Un Saumur 2000 Clos Rougeard « Brézé » qui titre 12,5°. Ce blanc a un nez d’une puissance rare, beurré de mille fleurs, presque salin. En bouche très floral, iodé, passionnant. Le Grasberg 2002 de Marcel Deiss titre 13° et se compose de trois cépages alsaciens. Le nez de fruits exotiques précède une amplitude en bouche élégante, florale, saline qui finit en bonbon acidulé.
Un caviste a apporté une Commandaria de Chypre St John non millésimée absolument délicieuse évoquant au nez les Banyuls les plus délicats. Il eut cette phrase admirable : « sentez ce vin, il sent le billet d’avion qui vous emporte vers d’autres mondes ».
Le Jurançon 1991 cuvée la Quintessence du Domaine Bru-Baché titre 13,5°. Un nez très opulent, franc, séducteur. En bouche, le coing, le fruit élégant, frais, à peine sucré. Quelle présence en bouche ! Fort et imprégnant, c’est un exemple du beau Jurançon.

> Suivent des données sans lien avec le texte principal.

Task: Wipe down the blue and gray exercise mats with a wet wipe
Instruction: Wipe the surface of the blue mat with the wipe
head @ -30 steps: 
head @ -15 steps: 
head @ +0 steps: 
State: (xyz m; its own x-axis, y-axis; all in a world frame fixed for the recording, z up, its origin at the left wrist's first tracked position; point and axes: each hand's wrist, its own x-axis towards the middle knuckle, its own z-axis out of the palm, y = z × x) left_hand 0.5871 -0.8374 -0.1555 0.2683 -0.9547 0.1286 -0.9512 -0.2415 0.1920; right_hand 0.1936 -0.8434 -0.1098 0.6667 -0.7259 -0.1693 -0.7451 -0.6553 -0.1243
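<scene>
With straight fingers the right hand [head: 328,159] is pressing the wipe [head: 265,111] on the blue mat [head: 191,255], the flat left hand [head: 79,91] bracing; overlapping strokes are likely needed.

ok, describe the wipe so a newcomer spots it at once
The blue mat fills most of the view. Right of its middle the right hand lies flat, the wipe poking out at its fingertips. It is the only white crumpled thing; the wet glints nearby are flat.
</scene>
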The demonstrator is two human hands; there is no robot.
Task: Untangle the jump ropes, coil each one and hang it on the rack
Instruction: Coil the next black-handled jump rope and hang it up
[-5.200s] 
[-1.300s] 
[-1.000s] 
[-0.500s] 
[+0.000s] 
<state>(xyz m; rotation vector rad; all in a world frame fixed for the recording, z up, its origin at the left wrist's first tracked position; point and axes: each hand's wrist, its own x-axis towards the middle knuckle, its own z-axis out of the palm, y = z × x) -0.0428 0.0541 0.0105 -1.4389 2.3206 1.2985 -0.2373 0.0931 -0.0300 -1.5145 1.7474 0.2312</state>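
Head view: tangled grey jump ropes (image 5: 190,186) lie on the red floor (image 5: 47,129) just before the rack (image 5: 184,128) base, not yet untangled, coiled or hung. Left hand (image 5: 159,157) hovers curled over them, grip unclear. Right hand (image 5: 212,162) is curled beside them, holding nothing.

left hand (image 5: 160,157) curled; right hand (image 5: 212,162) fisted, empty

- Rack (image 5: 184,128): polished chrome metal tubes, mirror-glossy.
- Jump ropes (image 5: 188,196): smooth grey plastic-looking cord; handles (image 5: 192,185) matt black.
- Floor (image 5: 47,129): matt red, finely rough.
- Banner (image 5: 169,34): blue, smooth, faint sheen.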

Une des présentations, très technique, insista sur un jeune vigneron atypique qui fait tout à contrecourant, soignant ses allées à la pince à épiler, chouchoutant ses bourgeons à la lampe à bronzer. Le résultat est un jus de cassis poivré moins bon que s’il était fait avec du cassis. Je ne citerai pas ce vin du pays de l’Héraut, dont seul l’intitulé « garance » avait une gueule d’atmosphère.
La lecture de la liste des quatre finalistes est aussi cruelle que lors de la désignation de Miss France. On dit aux jeunes et jolies filles : « même si tu n’es pas nommée, tu souris ». Le sourire forcé de ces beautés est presque insoutenable de souffrance intime. Là, les déçus ne cachent pas leur sentiment d’injustice. Ils font bonne figure peu après, mais on sent la blessure profonde du candidat écarté.
La dernière épreuve est un jeu de rôle. Le candidat a cinq minutes pour conseiller Enrico Bernardo, mis à contribution car il reste deux italiens en piste qui s’exprimeront dans leur langue, qui veut acheter des vins pour un dîner. Voir le meilleur sommelier du monde 2004 répondre à un caviste : « vous savez, je n’y connais pas grand-chose, je m’en remets à vous » vaut le détour. Le gagnant fut un caviste italien au charme certain soutenu par une connaissance extrême car il avait entre autres gagné l’épreuve de la description et reconnaissance des vins à l’aveugle.
Comme dans tous les albums d’Astérix l’histoire se finit par un festin, mais là, contrairement aux ripailles gauloises, on laissa les bardes chanter à tue-tête, puisque Georges Lepré, chanteur au talent achevé, montra au lauréat que le bel canto, c’est en France qu’on sait le pratiquer. Et le président de la fédération des cavistes troussa joliment un air d’opérette, en duo avec Georges.
Un médaillon de lotte, un carré de veau de lait sous la mère, un millefeuille de framboises mettent en valeur les champagnes de la maison Laurent Perrier dont un très intelligent ultra brut, un brut millésimé 1996 en magnum délicat et une opportune cuvée Laurent Perrier rosé brut en magnum. Cela ponctuait une bien belle journée qui a mis en valeur la compétence de cavistes brillants.